Come Monday it will “officially” be whites season. I tend to agree with Glenn O’Brien and will wear white as long as they’re playing baseball, but for the purists it’s time. There are good ways to wear white, terrible ways to wear white, and dangerous ways to wear white (and ways to recover).
First the good and the bad. White jeans, perfect. White shirts, also perfect. White bucks, duh. I shouldn’t have to say this, but don’t wear them all at once. And unless you’re on the Cote d’Azur or named Tom Wolfe, a white suit is probably a little much (though the guy above is killing it). White is harsh on the eyes, especially in really bright sun, so too much and people literally won’t want to look at you. Also, even with a tan those of us with fair skin risk looking washed out.

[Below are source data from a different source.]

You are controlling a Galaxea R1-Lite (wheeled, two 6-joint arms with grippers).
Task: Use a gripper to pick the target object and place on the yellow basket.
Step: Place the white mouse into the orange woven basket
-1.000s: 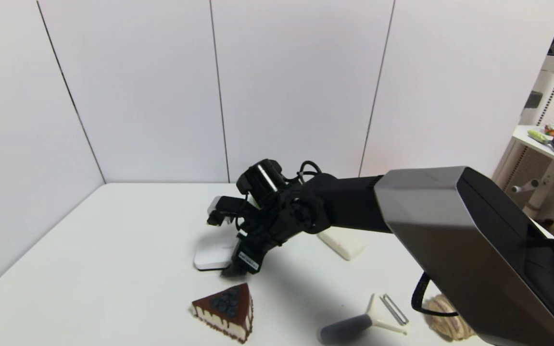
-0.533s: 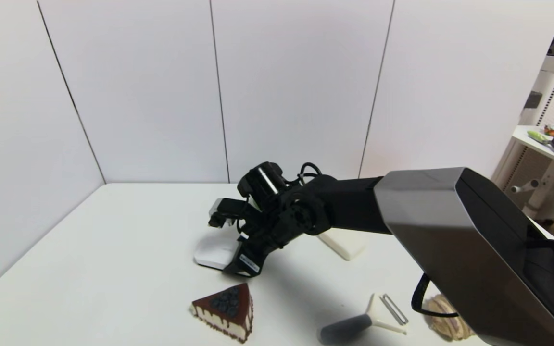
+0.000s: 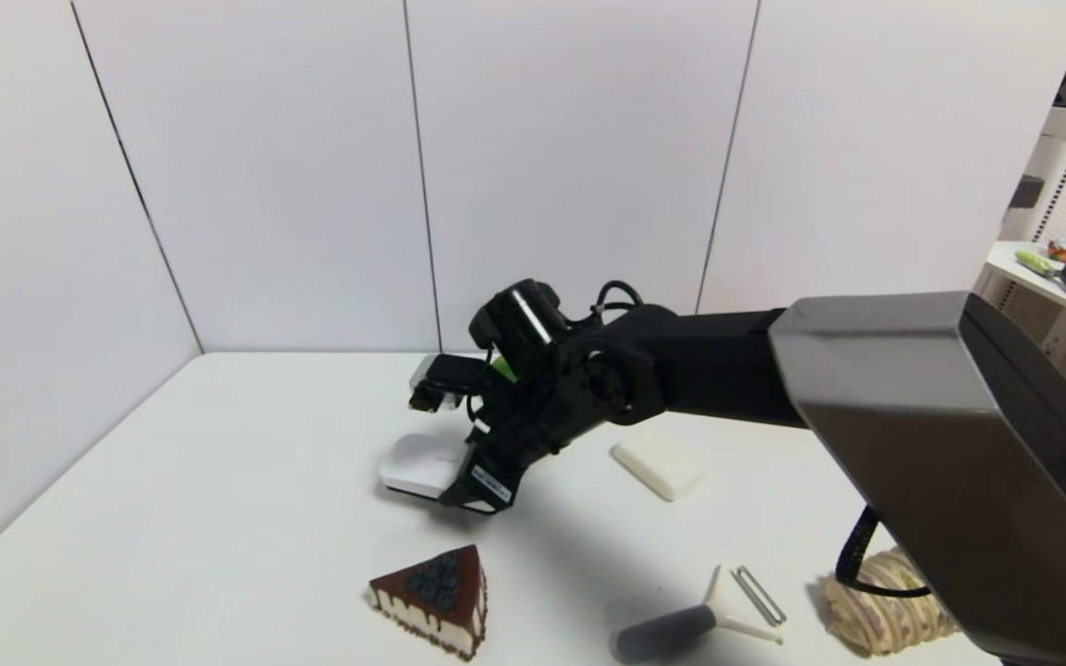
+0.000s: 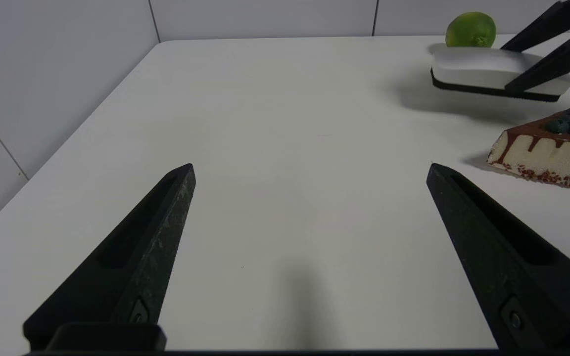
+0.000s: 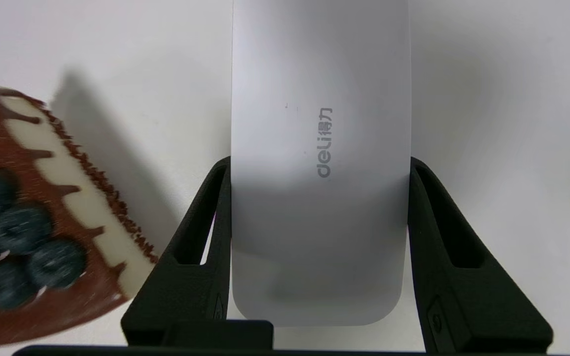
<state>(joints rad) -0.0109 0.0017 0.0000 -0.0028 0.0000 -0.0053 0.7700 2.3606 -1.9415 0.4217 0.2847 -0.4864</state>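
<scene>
Device, the flat white one with the thin black base (image 3: 422,462), has just come up off the table (image 3: 218,509): a second ago it lay flat, and now the left wrist view shows its shadow fallen away beneath it. Right gripper (image 5: 319,160) does the work near the middle of the head view, its fingers pinching the device across its two long sides, a pad snug to each edge, with the marked top facing up. Since that earlier look the right arm has drawn back a little, baring more of the cream soap-like bar (image 3: 658,465) at 3 o'clock from the device and of the twisted, ridged roll (image 3: 894,601) at 4 o'clock. The cake slice (image 3: 431,597) sits at 6 o'clock, apart from the load, and the lime (image 4: 470,29) at about 1 o'clock, beyond it. Left gripper (image 4: 311,168) idles over the near left part of the table, fingers spread with nothing between them. For the task this means the pick looks made and the carry is starting; the placing is all to come. No yellow basket shows in any view, so I cannot say which hour to steer for; it may be behind the arm. I'd lift a bit more before swinging across, since a low pass could clip the lime or the bar, and the smooth sides might let the device pivot between the pads.
</scene>
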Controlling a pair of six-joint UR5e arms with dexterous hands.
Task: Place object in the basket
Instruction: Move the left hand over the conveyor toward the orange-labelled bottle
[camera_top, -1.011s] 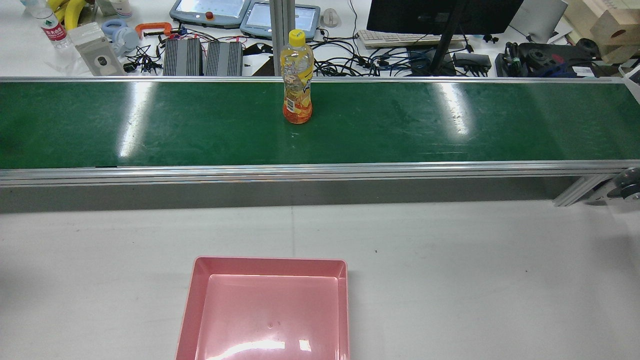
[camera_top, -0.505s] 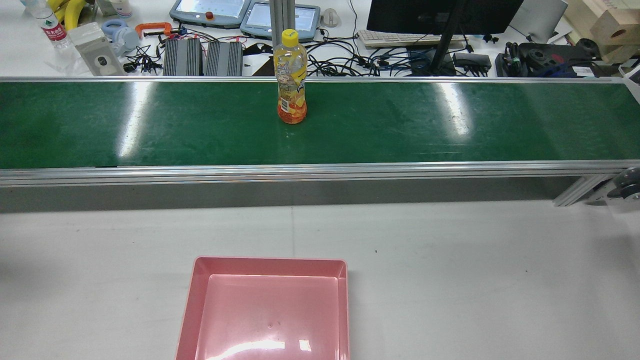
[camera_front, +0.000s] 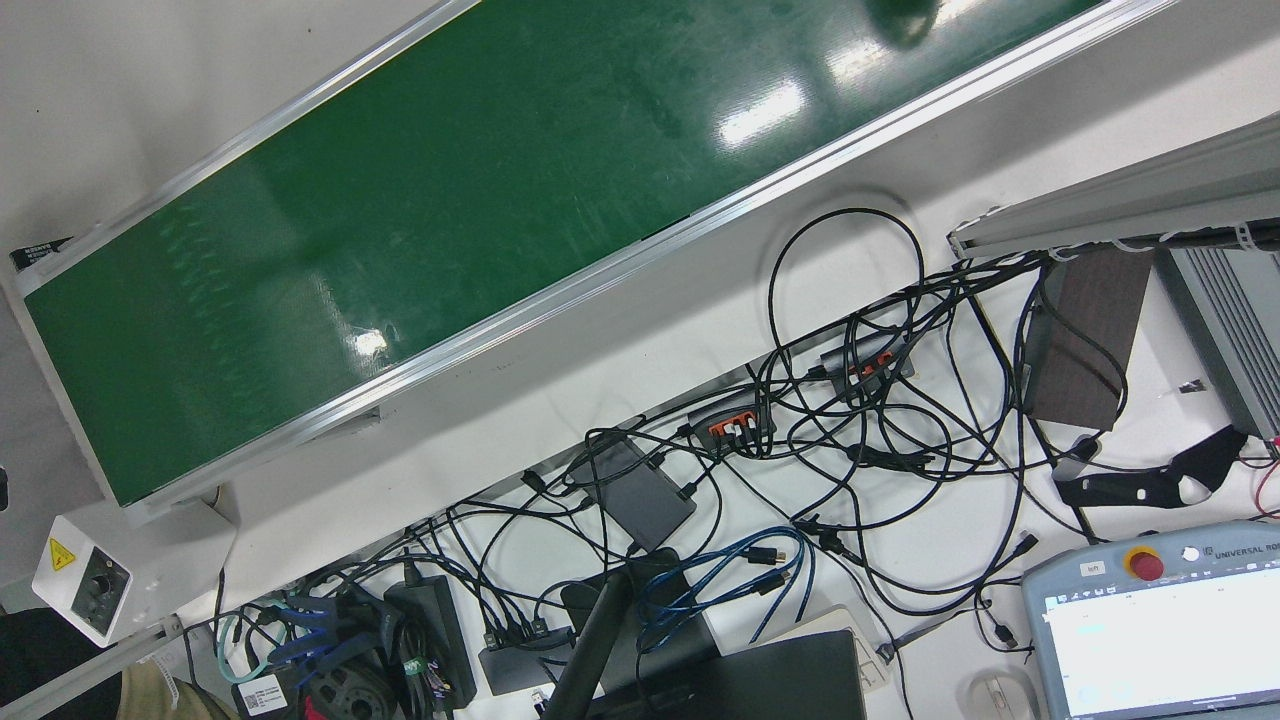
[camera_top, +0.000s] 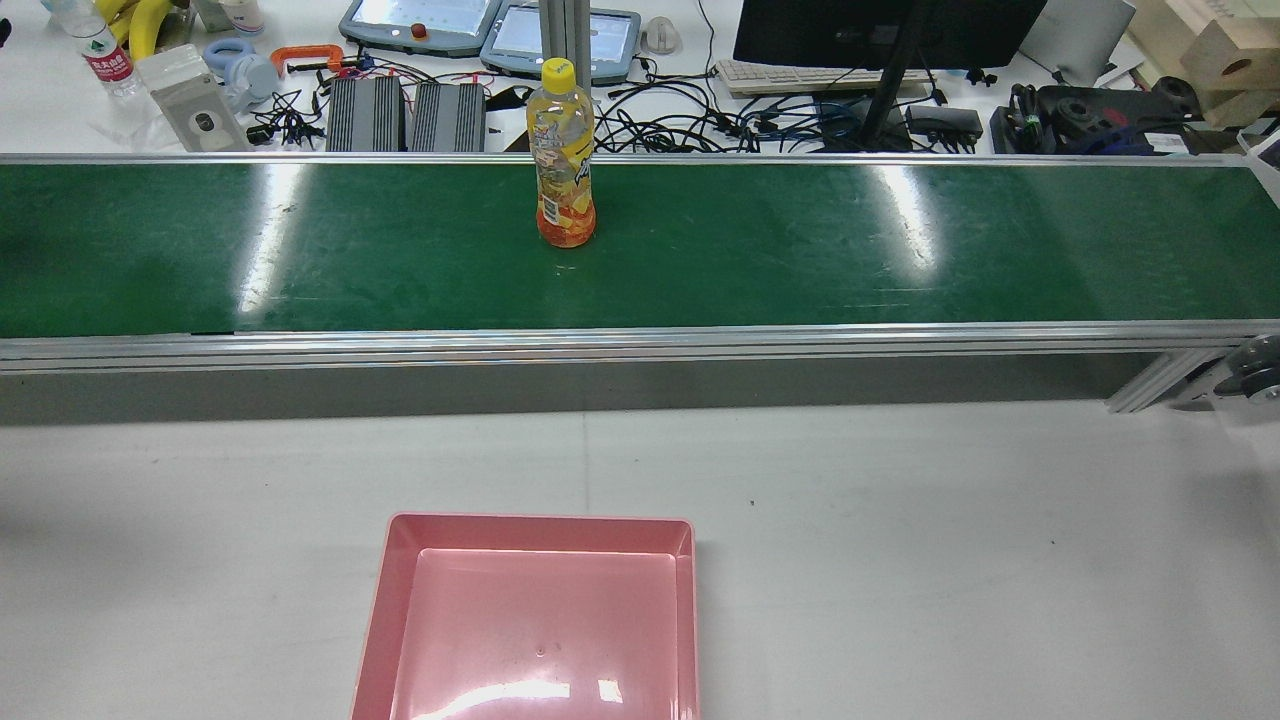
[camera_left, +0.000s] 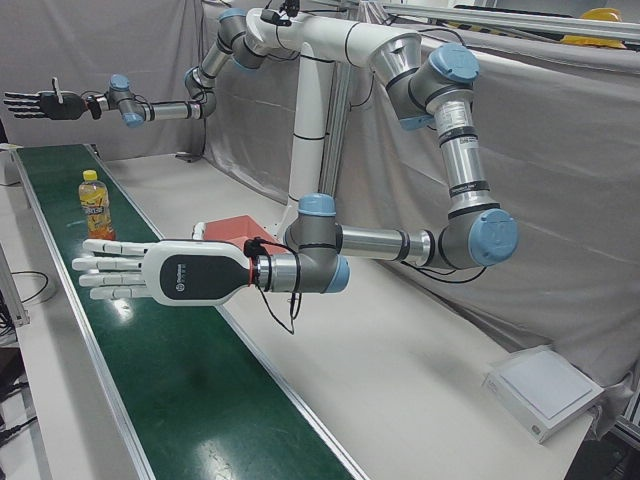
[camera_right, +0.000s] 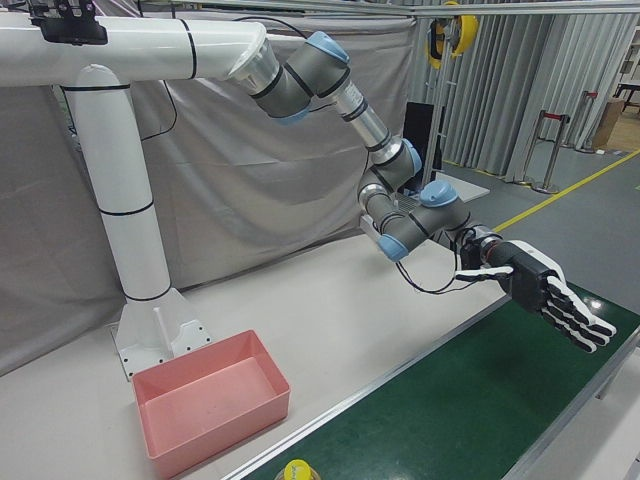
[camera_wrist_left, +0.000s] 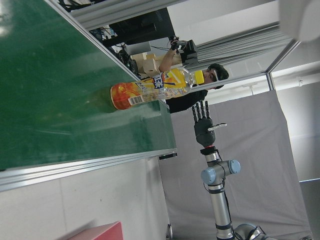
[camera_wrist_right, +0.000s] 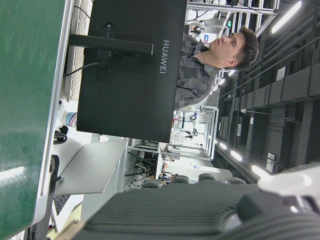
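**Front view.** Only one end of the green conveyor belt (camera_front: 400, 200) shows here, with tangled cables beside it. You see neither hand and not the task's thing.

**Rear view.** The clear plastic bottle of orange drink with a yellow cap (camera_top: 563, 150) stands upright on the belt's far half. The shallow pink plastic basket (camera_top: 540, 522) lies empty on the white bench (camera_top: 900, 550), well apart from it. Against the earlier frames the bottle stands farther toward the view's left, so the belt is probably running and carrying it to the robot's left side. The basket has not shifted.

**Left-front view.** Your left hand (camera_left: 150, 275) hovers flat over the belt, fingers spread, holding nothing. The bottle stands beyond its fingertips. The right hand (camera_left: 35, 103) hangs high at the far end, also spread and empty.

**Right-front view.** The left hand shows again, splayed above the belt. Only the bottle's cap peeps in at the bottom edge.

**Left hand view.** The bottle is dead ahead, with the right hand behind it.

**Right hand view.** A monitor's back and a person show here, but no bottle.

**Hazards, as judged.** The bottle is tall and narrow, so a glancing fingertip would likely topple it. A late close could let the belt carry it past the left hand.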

Punch white up with contrast and colored accessories. Monochrome anchored in grey can look grey. So can blue. Anchor it in white and you’ll look like the scion of a cult. Pastels looks good but can come off as cheesy. Unexpected are inky, rich colors, which you might be more used to wearing with your winter flannels and tweeds, but I promise they look just as good against a soft pale ground. I don’t love the actual look above right, but the contrast between inky blue shirt and white trousers is perfect.
The biggest no-no for me is a dark ground with white accessories. The white leather belt only looks at home in Eastern European nightclubs after a couple too many Vodka Redbulls. Seriously, don’t ever wear one. Unless of course you frequent such establishments. Then by all means go ahead.
Now the dangers of wearing white. Bucks look better beat up and jeans looks great with a little dirt, but a catsup stain kind of ruins both. Having a good spray-and-wash pretreater around the house is a good idea this time of year. Not the best thing for your shirts or whatever, but sometimes a necessary evil. Lemon juice and baking soda is good for cotton fabrics, a little vinegar can do wonders as well. It’s really trial and error.
Solution – don’t wear white linen shorts on Monday if you’re worried about keeping food off your lap.